It’s hard to believe anything could have limited public school teacher pay in Illinois. Have you seen their salaries on your school district’s website?

daskoterzar
9 months ago

“The greater the share of the budget that’s sucked into keeping up with fast-growing retirement benefits, the more schools must stretch what is left to pay for salaries, staff and classroom needs. Because the state doesn’t pay enough of the costs, districts rely more on local property taxes.”

This doesn’t work because too much is spent on education and the associated services and programs in Illinois. It isn’t because “the State doesn’t pay enough”. The cost of education overall is just not a good value and continuing to repeat what doesn’t work is just stupid.

James
9 months ago
Reply to  daskoterzar

My take on it is different.
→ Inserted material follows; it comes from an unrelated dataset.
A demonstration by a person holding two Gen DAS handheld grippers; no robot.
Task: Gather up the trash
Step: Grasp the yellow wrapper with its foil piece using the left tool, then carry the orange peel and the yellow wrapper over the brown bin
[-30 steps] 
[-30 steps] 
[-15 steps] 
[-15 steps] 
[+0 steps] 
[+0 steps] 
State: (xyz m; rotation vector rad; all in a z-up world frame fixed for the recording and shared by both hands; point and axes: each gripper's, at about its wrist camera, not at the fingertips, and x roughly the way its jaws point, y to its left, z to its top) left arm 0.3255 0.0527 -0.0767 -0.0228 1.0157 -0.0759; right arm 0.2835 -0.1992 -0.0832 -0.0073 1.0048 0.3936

Basically it seems you believe that local school districts feel worried and constrained by the state’s expenses for public school teacher pensions. Then, you might equally be assuming that the state legislators are losing sleep over what local school districts are paying their employees. I think neither side worries all that much about the other side’s financial obligations. Now, if both sets of obligations were the responsibility of the same people instead of two sets of people I think you’d have a stronger case. Do you worry somewhat equally about your own expenses and… Read more »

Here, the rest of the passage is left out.